Manifestant mort à Minneapolis : des rassemblements contre la police de l’immigration ICE dans plusieurs villes américaines
La mort d’Alex Pretti, abattu par des agents fédéraux, le samedi 24 janvier à Minneapolis (Etats-Unis), a ravivé la colère dans une ville déjà sous tension. Malgré le froid glacial, plusieurs centaines de personnes sont descendues dans la rue pour dénoncer les violences de la police de l’immigration.
La mort d’Alex Pretti, 37 ans, infirmier, abattu le samedi 24 janvier par des agents fédéraux à Minneapolis, a déclenché une nouvelle vague de manifestations dans la métropole du Minnesota. Déjà secouée depuis plusieurs semaines par des protestations contre les opérations de la police de l’immigration (ICE), la ville s’enfonce un peu plus dans la crise après ce deuxième décès impliquant des agents fédéraux en moins d’un mois.

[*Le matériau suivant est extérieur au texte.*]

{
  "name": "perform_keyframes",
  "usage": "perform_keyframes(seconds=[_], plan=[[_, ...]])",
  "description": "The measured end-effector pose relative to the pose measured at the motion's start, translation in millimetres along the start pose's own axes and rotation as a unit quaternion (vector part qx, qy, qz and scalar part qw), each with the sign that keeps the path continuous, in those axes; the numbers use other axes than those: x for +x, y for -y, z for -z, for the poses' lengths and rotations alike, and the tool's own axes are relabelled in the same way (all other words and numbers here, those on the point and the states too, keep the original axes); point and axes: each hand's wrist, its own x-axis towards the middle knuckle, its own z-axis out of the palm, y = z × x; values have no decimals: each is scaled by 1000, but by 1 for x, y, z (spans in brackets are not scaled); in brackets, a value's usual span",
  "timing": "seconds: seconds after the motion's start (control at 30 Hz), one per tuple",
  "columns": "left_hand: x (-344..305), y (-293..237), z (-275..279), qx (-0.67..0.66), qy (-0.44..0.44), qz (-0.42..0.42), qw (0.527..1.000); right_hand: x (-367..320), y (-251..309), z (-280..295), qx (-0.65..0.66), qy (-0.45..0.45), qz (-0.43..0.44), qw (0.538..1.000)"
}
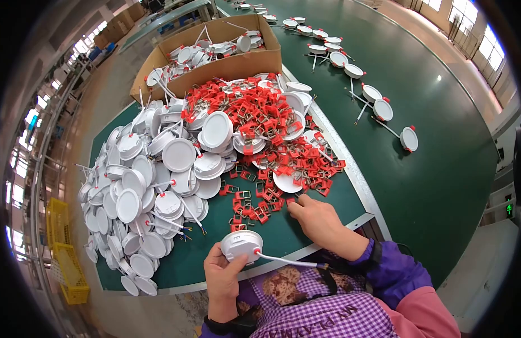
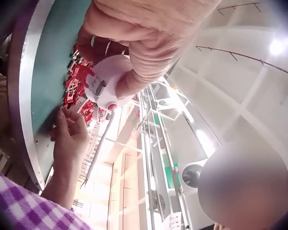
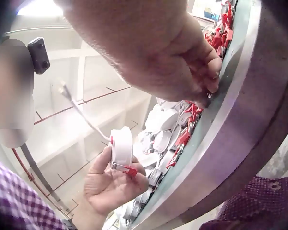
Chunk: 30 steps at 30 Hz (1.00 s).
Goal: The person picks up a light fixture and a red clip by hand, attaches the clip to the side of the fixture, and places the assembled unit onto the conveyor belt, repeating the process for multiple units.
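My left hand (image 1: 224, 276) holds a round white downlight (image 1: 240, 246) by its rim, thumb on its back, above the table's near edge. A white cable (image 1: 288, 261) with dark ends trails from the downlight's red grommet. On the downlight's side sits a red spring clip (image 3: 129, 171) with a metal spring. My right hand (image 1: 319, 221) is low over the table beside the loose clips, thumb and fingertips together. Between these fingertips (image 3: 212, 85) a small metal piece shows, like a clip's spring; the hand hides most of it.
Red spring clips (image 1: 255, 112) lie in a heap ahead of my hands. A large pile of white downlights (image 1: 142, 186) covers the left side. Behind stands a cardboard box (image 1: 232, 65) of more downlights. Beyond a metal edge, several downlights line a green belt (image 1: 440, 186).
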Motion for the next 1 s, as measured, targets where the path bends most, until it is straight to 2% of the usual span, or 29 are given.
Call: perform_keyframes(seconds=[0.03, 0.1, 0.17, 0.2, 0.23, 0.27, 0.33, 0.4, 0.47, 0.5, 0.57, 0.67, 0.8, 0.87, 0.9, 0.97, 1.0], plan=[[0, 0, -1, -1, -2, 1, 1000, -4, 0, 0, 5, -27, 13, 1000], [2, 0, -6, -154, -4, 42, 987, -11, 0, -1, 17, -28, -1, 999], [3, 1, -8, -149, 19, 60, 987, -12, 1, 6, 28, -29, -12, 999], [3, 2, -9, -143, 41, 79, 986, -11, 4, 16, 176, -2, -78, 981], [3, 4, -10, -143, 40, 78, 986, -11, 6, 23, 319, 25, -142, 937], [5, 6, -11, -104, 38, 71, 991, -11, 6, 24, 319, 25, -142, 937], [6, 9, -17, -65, 35, 63, 995, -12, 6, 25, 515, 13, -166, 841], [7, 8, -24, -20, 26, 69, 997, -12, 9, 29, 544, 17, -158, 824], [8, 9, -25, -5, 31, 73, 997, -12, 12, 34, 593, 36, -177, 785], [8, 9, -25, 8, 37, 76, 996, -12, 13, 36, 593, 37, -177, 785], [10, 10, -28, 9, 36, 70, 997, -12, 12, 40, 617, 70, -207, 756], [11, 11, -29, 11, 35, 67, 997, -12, 11, 32, 658, 32, -185, 729], [11, 11, -30, 14, 48, 73, 996, -12, 12, 26, 632, 15, -158, 759], [11, 9, -33, 21, 43, 75, 996, -12, 21, 27, 582, -48, -166, 795], [11, 8, -35, 26, 41, 77, 996, -12, 22, 28, 582, -47, -166, 795], [12, 7, -38, 25, 41, 64, 997, -14, 23, 30, 461, -71, -125, 876], [12, 7, -40, 24, 42, 50, 998, -15, 24, 31, 461, -71, -125, 876]])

Infirmier en service de réanimation, Alex Pretti est décédé à l’issue d’une altercation avec des agents fédéraux sur une route de la ville. Sa mort intervient dix-sept jours après celle de Renee Good, une Américaine de 37 ans tuée par balle le 7 janvier dans sa voiture par un agent de l’ICE.
Des rassemblements malgré le froid glacial
Dès le samedi soir, avec des températures descendant sous les – 20 °C, plusieurs centaines de personnes se sont rassemblées dans un parc de Minneapolis pour dénoncer les violences imputées aux agents fédéraux. Des slogans hostiles à l’ICE ont été scandés, tandis que des bougies étaient allumées en hommage à Alex Pretti.
Des rassemblements similaires ont eu lieu dans d’autres villes américaines, de New York à Los Angeles. Partout, les manifestants réclament la fin des opérations de l’ICE et des enquêtes indépendantes sur les deux morts survenues à Minneapolis.
Vidéo virale et contestation du récit officiel
Selon France 24, la mobilisation a été renforcée par la diffusion d’une vidéo, authentifiée par les autorités, montrant plusieurs agents portant des gilets siglés “Police” tenté de maîtriser un homme au sol, le frapper, puis ouvrir le feu à de multiples reprises. Les images, largement relayées sur les réseaux sociaux, ont alimenté la colère et les soupçons.
L’administration Trump affirme de son côté que l’homme s’apprêtait à mettre en danger les agents. La secrétaire à la Sécurité intérieure, Kristi Noem, a assuré qu’Alex Pretti “était là pour se livrer à la violence”, tandis que le conseiller de la Maison Blanche Stephen Miller l’a qualifié d’”assassin”. Selon le chef de la police de Minneapolis, Brian O’Hara, Alex Pretti possédait légalement une arme et n’était pas connu des services de police.
Dans un communiqué publié par les médias américains, les parents d’Alex Pretti accusent l’administration Trump de répandre “des mensonges écœurants” sur leur fils, “un être au grand cœur”.